Re: Loadable drivers [was SMP/cc Cluster description ]

Andi Kleen (ak@suse.de)
05 Dec 2001 21:44:06 +0100


erich@uruk.org writes:
>
> MS with Windows (and even DOS) went the right direction here. In fact,
> they have been hurting themselves by what lack of driver interoperability
> there is even between Windows NT/2K/XP. Admittedly they didn't have much
> of a choice with their closed-source scheme, but it still is a better
> solution from a usability and stability point of view in general.

I remember some quote from a Microsoft manager when they released Win2k.
(paraphrased) "A significant percentage of the blue screens in NT4 were
caused by buggy third party drivers." (and then how they will try to avoid
it in the future by having more stringent windows logo tests etc.

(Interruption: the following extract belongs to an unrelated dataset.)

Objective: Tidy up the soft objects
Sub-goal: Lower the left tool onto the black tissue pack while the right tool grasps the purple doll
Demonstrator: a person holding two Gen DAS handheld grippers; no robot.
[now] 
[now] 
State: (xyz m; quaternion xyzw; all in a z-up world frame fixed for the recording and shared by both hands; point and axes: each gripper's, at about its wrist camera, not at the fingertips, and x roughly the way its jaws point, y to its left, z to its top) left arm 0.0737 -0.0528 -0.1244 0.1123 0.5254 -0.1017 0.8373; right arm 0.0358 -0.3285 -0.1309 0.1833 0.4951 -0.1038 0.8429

The experience in recemt Linux is basically similar. Single Linux has
gained vendor support in drivers it has gotten a lot more unstable
than it used to be (sad but true). There are first a lot more and more
complex drivers than there used to be. A lot of drivers both writen
by individuals and also companies for their are simply crappy buggy
code. I could give you numerous examples here; names withheld to
protect the guilty. For hardware companies it might be because driver
writing is not a profit center, but a cost. There might be other
reasons. There are just a lot of bad drivers around.

[This is not a general insult on driver writers; there are some very well
written drivers, but also unfortunately a lot of bad ones.]

Now when a driver crashes guess who is blamed? Not the driver author
but the Linux kernel is seen as unstable and it effectively is as
a end result - it doesn't work for the user. All just because of bad drivers.

The solution that is tried in Linux land to avoid the "buggy drivers" ->
"linux going to windows levels of stability" trap is to keep drivers in tree
and aggressively auditing them; trying to fix their bugs.

A lot of driver code is actually cut'n'pasted or based
on other driver code (or you can say they often use common design patterns)
Now when a bug/race/.. is found and fixed in one driver having the majority
of drivers in tree makes it actually possible to fix the bug who is likely
in other drivers who use similar code there too. With having drivers in external
trees that crashing/angry user/debugging/etc. would likely need to be done once
per driver; overall causing much more pain for everybody.

Your scheme would make this strategy of tight quality control of
drivers much harder, and I think it wouldn't do good to the long term
stability of linux.

There are other reasons why linux has really no stable driver interface.
Sometimes it is just needed to break drivers to fix some bugs cleanly.
Getting rid of this possibility (fixing bugs cleanly even if it requires
changes in other kernel code) would also cause more bugs in the long term.